* Prompt
Among the lines below, return each one that contains the word "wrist".

* Data section
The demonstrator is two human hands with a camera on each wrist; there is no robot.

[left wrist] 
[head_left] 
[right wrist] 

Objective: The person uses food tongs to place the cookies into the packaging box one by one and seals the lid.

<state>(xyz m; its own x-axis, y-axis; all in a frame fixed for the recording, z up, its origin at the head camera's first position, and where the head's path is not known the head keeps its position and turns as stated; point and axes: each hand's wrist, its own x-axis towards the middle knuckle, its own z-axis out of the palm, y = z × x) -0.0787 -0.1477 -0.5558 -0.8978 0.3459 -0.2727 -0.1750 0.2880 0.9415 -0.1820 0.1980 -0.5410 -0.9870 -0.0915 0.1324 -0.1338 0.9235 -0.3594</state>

* Final answer
The demonstrator is two human hands with a camera on each wrist; there is no robot.
[left wrist] 
[right wrist] 
<state>(xyz m; its own x-axis, y-axis; all in a frame fixed for the recording, z up, its origin at the head camera's first position, and where the head's path is not known the head keeps its position and turns as stated; point and axes: each hand's wrist, its own x-axis towards the middle knuckle, its own z-axis out of the palm, y = z × x) -0.0787 -0.1477 -0.5558 -0.8978 0.3459 -0.2727 -0.1750 0.2880 0.9415 -0.1820 0.1980 -0.5410 -0.9870 -0.0915 0.1324 -0.1338 0.9235 -0.3594</state>

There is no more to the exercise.